**Task item**
Return, exactly and with nothing added, the line with "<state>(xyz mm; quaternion" together with all lines after it through the end of the data below. No pictures belong in the copy.
----- Information shown -----
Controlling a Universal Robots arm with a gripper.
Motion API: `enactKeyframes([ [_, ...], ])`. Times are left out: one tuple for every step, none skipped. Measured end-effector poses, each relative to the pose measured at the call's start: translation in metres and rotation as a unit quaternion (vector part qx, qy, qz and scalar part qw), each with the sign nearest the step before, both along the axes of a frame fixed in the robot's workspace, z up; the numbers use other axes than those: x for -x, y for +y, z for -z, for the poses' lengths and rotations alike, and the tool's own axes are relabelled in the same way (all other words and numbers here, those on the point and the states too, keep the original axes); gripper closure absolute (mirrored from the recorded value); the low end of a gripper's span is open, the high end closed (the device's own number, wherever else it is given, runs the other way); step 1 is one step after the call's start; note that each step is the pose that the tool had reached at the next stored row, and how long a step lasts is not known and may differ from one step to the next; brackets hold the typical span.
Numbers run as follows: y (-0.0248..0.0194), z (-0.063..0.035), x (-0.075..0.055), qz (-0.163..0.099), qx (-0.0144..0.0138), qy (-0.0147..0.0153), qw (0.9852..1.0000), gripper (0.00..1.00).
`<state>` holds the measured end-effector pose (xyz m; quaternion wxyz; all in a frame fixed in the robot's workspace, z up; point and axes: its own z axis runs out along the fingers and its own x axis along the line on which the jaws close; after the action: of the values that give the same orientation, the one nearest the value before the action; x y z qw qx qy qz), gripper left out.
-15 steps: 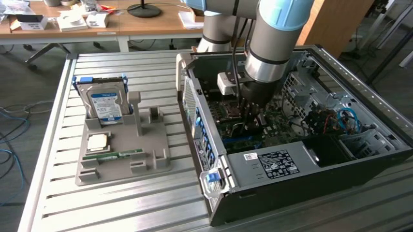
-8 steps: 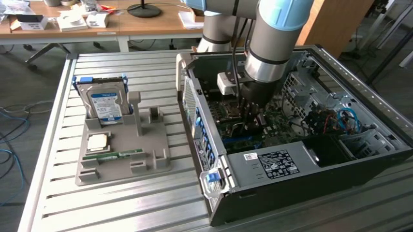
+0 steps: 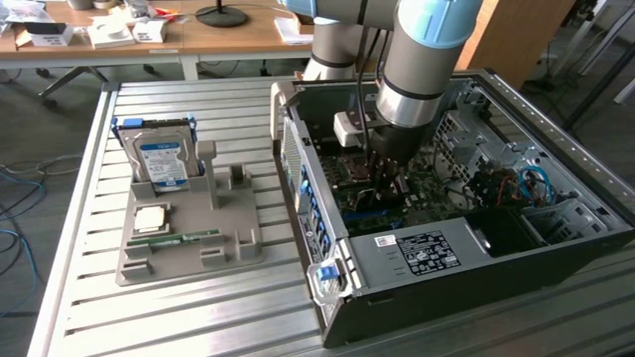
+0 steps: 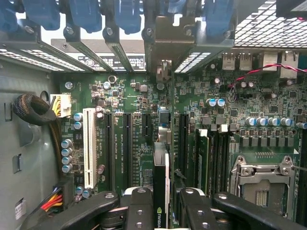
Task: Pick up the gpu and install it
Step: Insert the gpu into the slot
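gpu (image 4: 159, 191): I count one, a thin dark card seen edge-on, clamped in the tool (image 4: 164, 206). The two black fingers (image 4: 139, 211) stand only partly apart, one pressed on each face of the card, with nothing else in the grip. From the wrist view the card hangs over the green motherboard (image 4: 144, 96), in line with the black slots that lie between the single white slot (image 4: 89, 143) and the one metal-framed processor socket (image 4: 261, 182). I cannot tell whether its lower edge touches a slot.

In the exterior view the tool (image 3: 382, 178) is down inside the one open computer case (image 3: 447, 312), which lies on the slatted metal surface (image 3: 178, 312). Towards the exterior view's left, just beside the case, sits one grey holder (image 3: 238, 249). It carries one hard drive (image 3: 160, 160) with a blue-white label standing upright at its far end, one square processor chip (image 3: 151, 217) lying flat, and one narrow green memory stick (image 3: 174, 239) lying flat on the near side of the chip. Farthest back, well apart from all this, a wooden surface (image 3: 228, 37) holds a few small boxes and a round black lamp base
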<state>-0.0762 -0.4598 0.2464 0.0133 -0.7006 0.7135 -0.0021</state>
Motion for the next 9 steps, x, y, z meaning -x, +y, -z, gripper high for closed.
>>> enactKeyframes([
  [0.0,0.0,0.0,0.0,0.0,0.0,1.0,0.74],
  [0.0,0.0,0.0,0.0,-0.0001,0.0,1.0,0.74],
  [0.0,0.0,0.0,0.0,-0.0001,0.0,1.0,0.74],
  [0.0,0.0,0.0,0.0,0.0,0.0,1.0,0.74],
  [0.0,0.0,0.0,0.0,0.0,0.0,1.0,0.74],
  [0.0,0.0,0.0,0.0,0.0,0.0,1.0,0.74],
  [0.0,0.0,0.0,0.0,0.0,0.0,1.0,0.74],
  [0.0,0.0,0.0,0.0,0.0,0.0,1.0,0.74],
  [0.0,0.0,0.0,0.0,0.0,0.0,1.0,0.74],
])
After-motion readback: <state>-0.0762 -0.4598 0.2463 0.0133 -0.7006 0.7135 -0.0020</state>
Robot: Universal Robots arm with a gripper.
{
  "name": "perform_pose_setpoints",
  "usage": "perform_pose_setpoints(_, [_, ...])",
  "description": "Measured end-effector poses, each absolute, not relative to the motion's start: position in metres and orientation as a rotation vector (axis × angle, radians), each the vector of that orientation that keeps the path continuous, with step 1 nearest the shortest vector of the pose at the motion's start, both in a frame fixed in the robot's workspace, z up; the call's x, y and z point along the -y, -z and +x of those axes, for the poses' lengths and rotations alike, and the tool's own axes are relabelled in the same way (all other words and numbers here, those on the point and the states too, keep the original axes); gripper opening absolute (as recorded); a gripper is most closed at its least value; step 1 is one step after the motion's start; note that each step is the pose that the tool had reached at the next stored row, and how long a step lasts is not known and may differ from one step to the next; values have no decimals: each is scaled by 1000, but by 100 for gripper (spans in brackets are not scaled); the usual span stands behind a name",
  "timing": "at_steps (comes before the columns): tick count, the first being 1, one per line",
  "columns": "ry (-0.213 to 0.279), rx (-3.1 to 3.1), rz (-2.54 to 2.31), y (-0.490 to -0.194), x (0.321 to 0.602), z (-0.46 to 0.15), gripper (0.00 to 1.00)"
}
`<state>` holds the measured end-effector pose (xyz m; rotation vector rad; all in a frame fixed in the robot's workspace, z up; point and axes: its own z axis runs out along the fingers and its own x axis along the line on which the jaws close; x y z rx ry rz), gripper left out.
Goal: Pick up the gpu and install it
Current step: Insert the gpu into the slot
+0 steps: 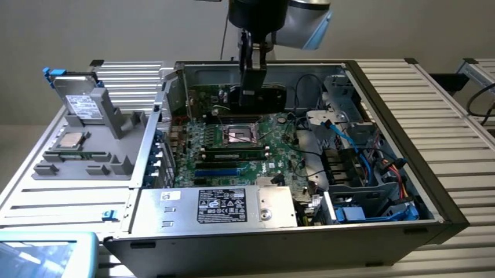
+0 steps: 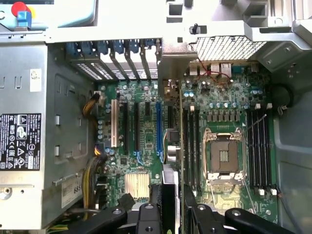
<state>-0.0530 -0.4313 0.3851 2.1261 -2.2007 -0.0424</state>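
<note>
Gpu point(image 1: 265, 98) is held upright in the exterior view, gripped by the end effector point(image 1: 253, 80) over the far part of the open computer case point(image 1: 421, 153), likely so its bottom edge can meet a slot. A black cooler is seen on its face. In the wrist view, the gpu point(image 2: 171, 146) is seen edge-on, thin, just beside a long blue slot point(image 2: 159, 126).

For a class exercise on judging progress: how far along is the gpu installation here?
Done: the flat green gpu card with black cooler is picked up, clamped in the tool. In hand: it hangs over the green motherboard inside the open dark metal computer case. Left: seating it; it appears raised, not pressed into the long blue slot.
</note>
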Motion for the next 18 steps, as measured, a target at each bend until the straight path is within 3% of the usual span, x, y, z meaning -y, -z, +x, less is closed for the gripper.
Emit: perform_pose_setpoints(18, [55,2194,2120,-381,428,-64,28])
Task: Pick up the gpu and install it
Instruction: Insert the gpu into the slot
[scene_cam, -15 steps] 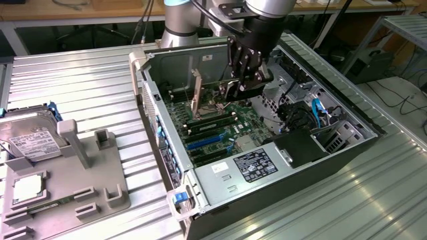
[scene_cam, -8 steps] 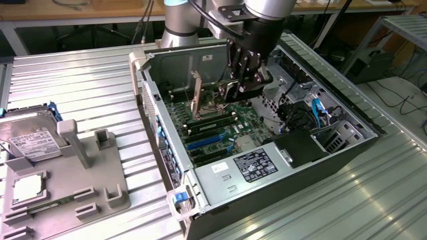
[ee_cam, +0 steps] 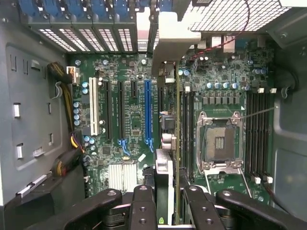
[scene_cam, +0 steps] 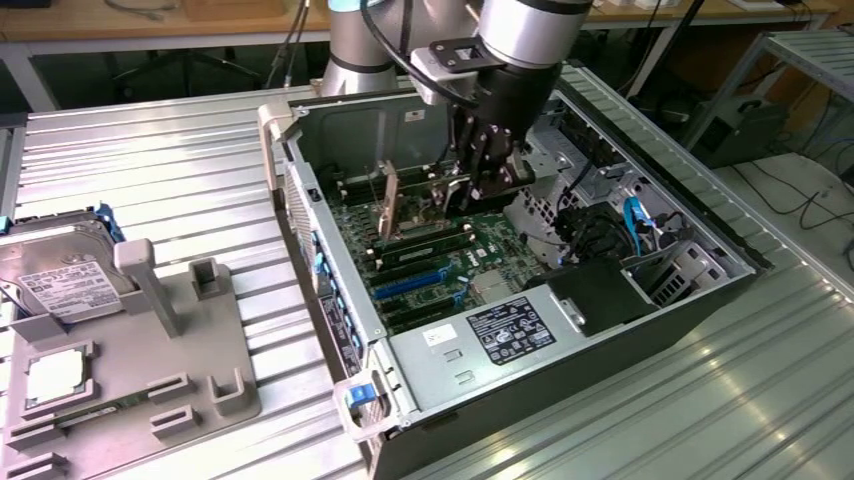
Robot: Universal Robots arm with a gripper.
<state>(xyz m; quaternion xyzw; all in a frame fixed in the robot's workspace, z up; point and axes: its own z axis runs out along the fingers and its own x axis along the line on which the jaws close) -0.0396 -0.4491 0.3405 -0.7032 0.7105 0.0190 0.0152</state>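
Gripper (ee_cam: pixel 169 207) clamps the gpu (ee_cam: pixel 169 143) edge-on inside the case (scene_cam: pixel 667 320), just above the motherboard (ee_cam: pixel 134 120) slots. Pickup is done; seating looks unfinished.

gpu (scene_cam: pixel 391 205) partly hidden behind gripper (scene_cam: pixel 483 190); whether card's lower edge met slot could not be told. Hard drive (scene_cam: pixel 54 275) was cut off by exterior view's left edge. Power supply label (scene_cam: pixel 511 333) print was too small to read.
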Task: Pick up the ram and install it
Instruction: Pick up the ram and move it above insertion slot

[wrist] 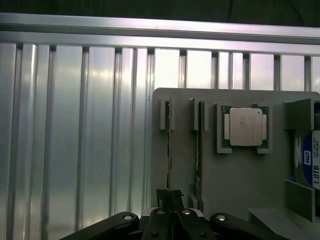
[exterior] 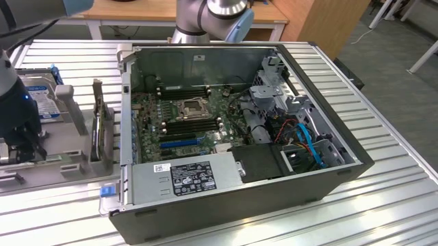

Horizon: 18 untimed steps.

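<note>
The hand (wrist: pixel 170 196) is closed, and its two dark fingers (wrist: pixel 162 192) are pressed on the thin upper edge of the ram (wrist: pixel 168 150). The ram stands on its long edge in a narrow slot of a grey holder (wrist: pixel 240 195), and the hand grips it near one end; the rest of the stick runs away from the fingers along the slot. It is not lifted out.

Just beside it, in a parallel slot, stands a second green stick (wrist: pixel 200 150), apart from the fingers. Further along the holder a processor chip (wrist: pixel 245 126) lies flat in a square frame, and past it there is a hard drive (wrist: pixel 310 162) with a blue label, standing in its own pocket. Nothing lies over the ram.

In the exterior view the hand is low at the exterior view's left, over the holder. A dark thin board (exterior: pixel 100 123) stands upright on this holder, between the hand and an open computer case (exterior: pixel 239 210). The case lies on its side, so the motherboard (exterior: pixel 147 123), the power supply (exterior: pixel 184 177) and some blue cables (exterior: pixel 309 146) are seen from above.

Everything rests on a table (wrist: pixel 75 150) of ribbed shiny metal. Behind it stands the base of the arm (exterior: pixel 212 13), and further back a wooden table (exterior: pixel 137 10) on a grey floor.
</note>
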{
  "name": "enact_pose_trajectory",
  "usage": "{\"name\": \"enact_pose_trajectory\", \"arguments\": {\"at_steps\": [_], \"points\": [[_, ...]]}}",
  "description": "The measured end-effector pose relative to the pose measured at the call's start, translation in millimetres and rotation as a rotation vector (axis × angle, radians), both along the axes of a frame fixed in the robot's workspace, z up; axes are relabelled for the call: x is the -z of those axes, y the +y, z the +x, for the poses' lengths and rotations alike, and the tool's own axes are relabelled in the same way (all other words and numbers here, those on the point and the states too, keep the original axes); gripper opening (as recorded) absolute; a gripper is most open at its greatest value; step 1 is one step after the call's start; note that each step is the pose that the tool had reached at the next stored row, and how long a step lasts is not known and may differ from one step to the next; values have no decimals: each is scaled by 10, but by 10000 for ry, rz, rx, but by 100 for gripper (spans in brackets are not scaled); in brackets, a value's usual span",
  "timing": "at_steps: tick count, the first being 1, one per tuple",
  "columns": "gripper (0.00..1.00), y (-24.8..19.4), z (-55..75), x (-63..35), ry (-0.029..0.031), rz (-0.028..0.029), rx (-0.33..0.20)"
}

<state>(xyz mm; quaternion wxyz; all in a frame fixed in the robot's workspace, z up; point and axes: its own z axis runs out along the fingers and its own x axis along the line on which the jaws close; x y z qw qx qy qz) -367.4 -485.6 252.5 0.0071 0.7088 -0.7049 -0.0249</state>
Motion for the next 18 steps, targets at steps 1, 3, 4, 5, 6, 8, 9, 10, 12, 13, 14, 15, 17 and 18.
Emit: {"name": "enact_pose_trajectory", "arguments": {"at_steps": [1, 3, 4, 5, 6, 8, 9, 10, 12, 13, 14, 15, 17, 18], "points": [[11, 0, 0, -25, 0, 0, 0], [11, 0, 0, -82, 0, 0, 0], [11, 0, 0, -110, 0, 0, 0], [11, 0, 0, -138, 0, 0, 0], [11, 0, 0, -167, 1, 0, 0], [11, 0, 0, -223, 0, 0, 0], [11, 0, 0, -249, 0, 0, 0], [11, 0, 0, -275, 0, 0, 1], [11, 0, 0, -327, 0, 0, 0], [11, 0, 0, -353, 0, 0, 0], [11, 0, 0, -379, 1, 0, 0], [11, 0, 0, -403, 0, 0, 0], [11, 0, 0, -477, 0, 0, 0], [11, 0, 0, -502, 1, 0, 0]]}}
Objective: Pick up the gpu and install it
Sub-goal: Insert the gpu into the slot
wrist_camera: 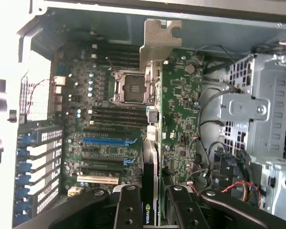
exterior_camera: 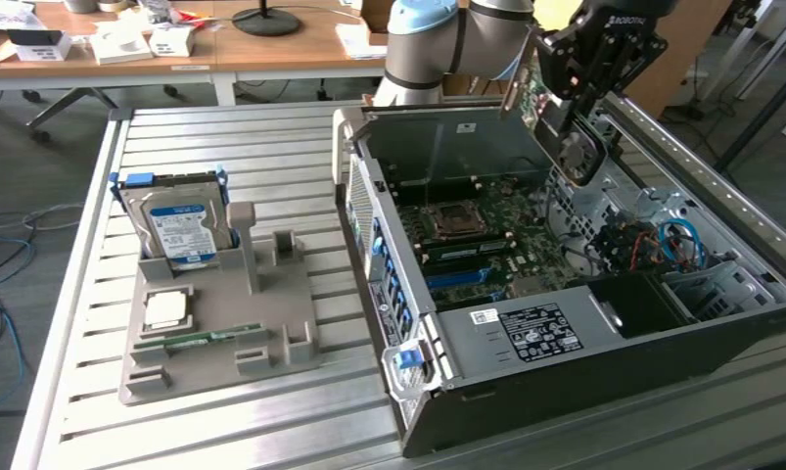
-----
**Answer below**
<state>(xyz mm; quaternion wxyz; all in a frame fixed in the robot's workspace, z up; point and axes: its own z axis runs out along the fingers and its own x axis along the line on which the jaws close; x y z qw qx qy qz) -367.4 -485.6 252.5 0.0071 0.7088 -0.7049 -0.0249</state>
Motion for the next 18 steps, targets at steps 1, 3, 4, 5, 6, 8, 9, 10, 12, 13, 14, 15, 17 and 18.
Emit: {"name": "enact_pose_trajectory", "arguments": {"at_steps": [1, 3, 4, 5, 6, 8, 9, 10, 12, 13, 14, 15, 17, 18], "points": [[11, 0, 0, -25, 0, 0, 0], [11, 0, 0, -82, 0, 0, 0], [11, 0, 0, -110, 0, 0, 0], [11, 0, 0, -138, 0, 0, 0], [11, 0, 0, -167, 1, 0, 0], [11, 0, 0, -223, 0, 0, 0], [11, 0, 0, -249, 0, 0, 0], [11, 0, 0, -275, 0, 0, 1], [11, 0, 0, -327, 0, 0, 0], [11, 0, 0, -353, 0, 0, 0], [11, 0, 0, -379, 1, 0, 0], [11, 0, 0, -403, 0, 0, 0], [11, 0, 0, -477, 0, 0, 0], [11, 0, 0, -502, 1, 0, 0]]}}
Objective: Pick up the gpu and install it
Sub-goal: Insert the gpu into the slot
wrist_camera: 
exterior_camera: 

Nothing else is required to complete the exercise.